Dans un tournant surprenant des événements, le lézard énigmatique Anolis laevis a été redécouvert, soulignant l’immense biodiversité encore cachée dans les forêts d’Amérique du Sud. Cette découverte ne ravive pas seulement l’intérêt scientifique, mais souligne également l’urgence de la conservation dans ces zones.
Redécouverte de l’Anolis laevis : Un défi à l’évolution
Situé dans les forêts montagnardes humides des Andes orientales, entre 1700 et 1990 mètres d’altitude, Anolis laevis était resté invisible pour la science depuis 1876. La fragmentation de son habitat due à la déforestation et à l’expansion agricole augmente les risques pour cette espèce singulière.
Les experts, se basant sur les critères établis par l’Union Internationale pour la Conservation de la Nature, suggèrent de classer Anolis laevis comme En Danger en raison de sa distribution limitée et de la perte de son environnement naturel.
Cette récente découverte au Pérou a été menée par une équipe de chercheurs d’institutions telles que l’Institut National de la Biodiversité (Inabio) d’Équateur et l’Université Technologique d’Équateur (UTE), entre autres, qui ont collecté de nouveaux spécimens dans le département de San Martín.

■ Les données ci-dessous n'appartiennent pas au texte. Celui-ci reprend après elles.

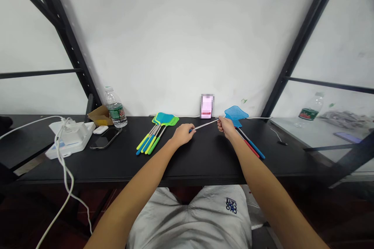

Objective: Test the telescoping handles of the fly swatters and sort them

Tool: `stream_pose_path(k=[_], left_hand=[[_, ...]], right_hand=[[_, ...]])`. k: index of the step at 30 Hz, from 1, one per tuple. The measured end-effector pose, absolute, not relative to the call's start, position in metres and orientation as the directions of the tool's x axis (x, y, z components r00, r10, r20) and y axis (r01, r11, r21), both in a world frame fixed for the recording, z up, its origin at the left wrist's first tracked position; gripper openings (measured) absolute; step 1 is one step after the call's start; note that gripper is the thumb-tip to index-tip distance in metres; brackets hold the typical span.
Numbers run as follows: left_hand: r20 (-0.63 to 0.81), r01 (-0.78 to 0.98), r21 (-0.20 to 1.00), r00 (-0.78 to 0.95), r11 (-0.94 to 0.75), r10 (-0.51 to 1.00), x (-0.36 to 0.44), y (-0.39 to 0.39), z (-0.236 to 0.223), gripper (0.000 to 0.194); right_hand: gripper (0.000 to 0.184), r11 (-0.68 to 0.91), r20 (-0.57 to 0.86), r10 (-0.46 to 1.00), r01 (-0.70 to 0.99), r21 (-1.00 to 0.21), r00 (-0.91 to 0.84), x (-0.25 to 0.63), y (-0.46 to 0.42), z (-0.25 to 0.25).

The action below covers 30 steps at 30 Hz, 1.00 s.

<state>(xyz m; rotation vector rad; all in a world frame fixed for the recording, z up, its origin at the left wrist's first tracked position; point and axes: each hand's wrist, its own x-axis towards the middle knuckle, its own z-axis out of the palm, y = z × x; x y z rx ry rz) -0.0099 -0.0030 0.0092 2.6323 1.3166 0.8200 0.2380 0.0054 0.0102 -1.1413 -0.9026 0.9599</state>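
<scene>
Both my hands grip a fly swatter by its thin metal stem (206, 124), stretched between them just above the black table. My left hand (183, 134) is closed at its left end, where a bit of blue handle shows. My right hand (225, 126) pinches the other end, and a blue mesh swatter head (236, 112) appears right behind it; which swatter that head belongs to I cannot tell. Beyond my right wrist lie swatters with a red handle (251, 148) and a blue handle (257, 149). Left of my left hand, several fly swatters (157, 130) lie bunched, heads toward the wall.
A phone with a lit screen (206, 106) leans on the wall. At left are a water bottle (116, 108), a cardboard box (101, 115), a dark phone (105, 138), a white case (100, 129) and a white power strip (71, 140) with cables. Black metal posts (292, 54) frame the table.
</scene>
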Motion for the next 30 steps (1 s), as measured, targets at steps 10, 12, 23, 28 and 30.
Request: stream_pose_path(k=[10,12,23,28,30], left_hand=[[0.438,0.704,0.304,0.495,-0.642,0.75,-0.013,0.001,0.008,0.018],[0.449,0.689,0.305,0.505,-0.658,0.737,-0.012,0.001,0.007,0.018],[0.439,0.696,0.299,0.507,-0.653,0.741,-0.008,0.001,0.005,0.023],[0.442,0.702,0.283,0.509,-0.653,0.739,-0.009,0.0,0.007,0.028],[0.444,0.705,0.277,0.508,-0.653,0.738,-0.008,-0.001,0.007,0.028]], right_hand=[[0.029,0.147,0.073,0.91,-0.154,-0.977,0.408,0.243,0.007,0.011],[0.03,0.141,0.071,0.912,-0.145,-0.979,0.404,0.243,0.007,0.011],[0.031,0.157,0.115,0.94,-0.111,-0.981,0.321,0.229,0.004,0.008],[0.035,0.173,0.097,0.918,-0.168,-0.97,0.385,0.235,0.003,0.016],[0.035,0.206,0.088,0.882,-0.211,-0.956,0.464,0.239,0.003,0.02]])
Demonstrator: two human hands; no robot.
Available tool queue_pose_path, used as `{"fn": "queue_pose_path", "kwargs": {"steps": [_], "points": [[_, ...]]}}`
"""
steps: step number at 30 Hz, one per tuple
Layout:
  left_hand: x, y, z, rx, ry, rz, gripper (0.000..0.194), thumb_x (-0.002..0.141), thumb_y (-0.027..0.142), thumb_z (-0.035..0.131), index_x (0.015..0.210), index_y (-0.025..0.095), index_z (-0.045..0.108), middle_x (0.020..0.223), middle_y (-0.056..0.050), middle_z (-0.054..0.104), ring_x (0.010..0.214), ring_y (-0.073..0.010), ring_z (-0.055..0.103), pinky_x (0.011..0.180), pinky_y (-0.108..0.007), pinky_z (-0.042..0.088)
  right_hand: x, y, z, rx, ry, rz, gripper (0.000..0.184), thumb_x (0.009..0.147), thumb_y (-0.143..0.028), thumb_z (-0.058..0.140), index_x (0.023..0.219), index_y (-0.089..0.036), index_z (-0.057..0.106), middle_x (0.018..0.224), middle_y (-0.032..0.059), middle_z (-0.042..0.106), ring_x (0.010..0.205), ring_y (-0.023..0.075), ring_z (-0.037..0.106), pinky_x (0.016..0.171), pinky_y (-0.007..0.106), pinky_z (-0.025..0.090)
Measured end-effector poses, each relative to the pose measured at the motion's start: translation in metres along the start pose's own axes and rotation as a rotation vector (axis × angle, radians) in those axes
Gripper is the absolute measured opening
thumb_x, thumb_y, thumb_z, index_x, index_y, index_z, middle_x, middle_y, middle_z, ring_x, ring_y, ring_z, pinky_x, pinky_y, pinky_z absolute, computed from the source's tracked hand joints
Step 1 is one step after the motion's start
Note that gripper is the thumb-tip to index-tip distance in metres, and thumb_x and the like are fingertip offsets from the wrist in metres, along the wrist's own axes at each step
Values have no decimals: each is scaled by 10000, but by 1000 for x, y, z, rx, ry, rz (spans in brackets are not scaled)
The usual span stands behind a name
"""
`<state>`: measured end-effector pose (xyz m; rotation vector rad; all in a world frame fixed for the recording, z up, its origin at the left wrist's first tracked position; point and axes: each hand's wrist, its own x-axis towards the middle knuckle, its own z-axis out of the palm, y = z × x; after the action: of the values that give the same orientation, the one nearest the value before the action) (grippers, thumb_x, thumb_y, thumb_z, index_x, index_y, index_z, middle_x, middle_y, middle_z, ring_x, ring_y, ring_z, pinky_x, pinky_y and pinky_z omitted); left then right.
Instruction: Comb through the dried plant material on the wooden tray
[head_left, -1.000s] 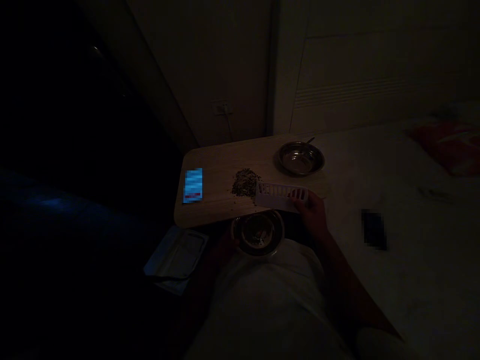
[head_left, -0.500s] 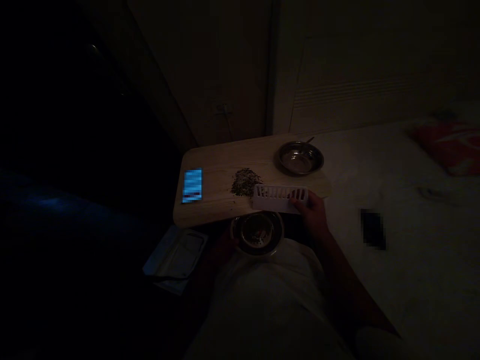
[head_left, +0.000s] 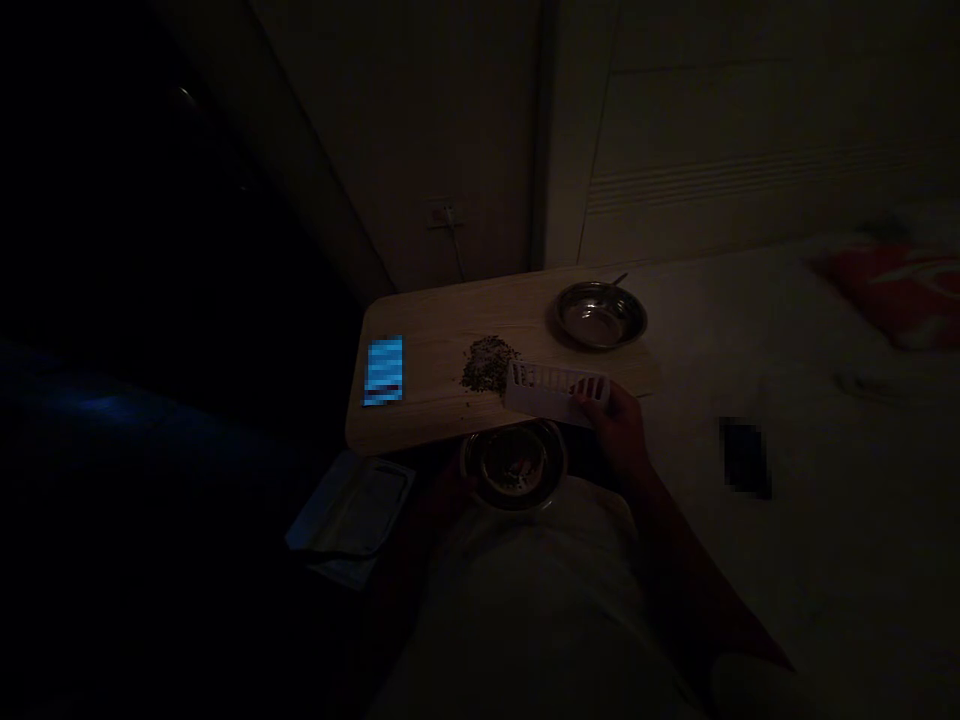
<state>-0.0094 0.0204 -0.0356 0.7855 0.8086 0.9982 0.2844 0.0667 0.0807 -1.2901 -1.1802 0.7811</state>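
Note:
My right hand (head_left: 624, 430) is closed round the right end of a white slotted plastic basket (head_left: 551, 400). The basket's left end is beside a loose pile of dark and pale seed-like bits (head_left: 487, 364) on the wooden table (head_left: 420, 320). Just below the table's near edge, a metal bowl (head_left: 517, 500) sits against my lap, with some dark bits inside it. At that bowl's left rim my left hand (head_left: 456, 488) grips it; most of its fingers are lost in the dark.
Another metal bowl (head_left: 600, 318) with a handle behind it stands at the table's right end. A lit phone (head_left: 383, 370) lies at the left. A pale packet (head_left: 352, 515) is below the table. On the white bed (head_left: 825, 480) are a dark blurred object (head_left: 745, 456) and red cloth (head_left: 892, 295).
My right hand has moved the basket slightly to the left and away from me, and the basket has tilted a little. The bowl by my lap stays in place.

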Motion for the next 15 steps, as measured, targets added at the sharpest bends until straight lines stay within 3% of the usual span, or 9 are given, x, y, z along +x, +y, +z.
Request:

Le lézard, également connu sous le nom d’anolis épéiste, est unique en son genre. Les mâles possèdent un appendice rostral distinctif, une caractéristique rare qui symbolise un cas remarquable d’évolution convergente. Ce phénomène se produit lorsque des structures similaires évoluent indépendamment chez des organismes non apparentés.
L’étude, réalisée par des chercheurs tels que Fernando Ayala-Varela et Steven Poe, documente des caractéristiques morphologiques uniques de l’espèce, y compris une crête dorsale distinctive et des différences de coloration dans ses plis gulares.
Anolis laevis fait partie du vaste genre des anolis, qui comprend plus de 400 espèces réparties du sud-est des États-Unis jusqu’aux Caraïbes et au Paraguay. Néanmoins, la taxonomie de ces espèces en Amérique du Sud reste incomplète, avec de nombreuses espèces connues seulement par des descriptions initiales.
La redécouverte de Anolis laevis offre non seulement une opportunité d’étudier son évolution et ses adaptations uniques, mais renforce également la nécessité de conserver les forêts tropicales menacées, essentielles à la survie de cette espèce et de bien d’autres.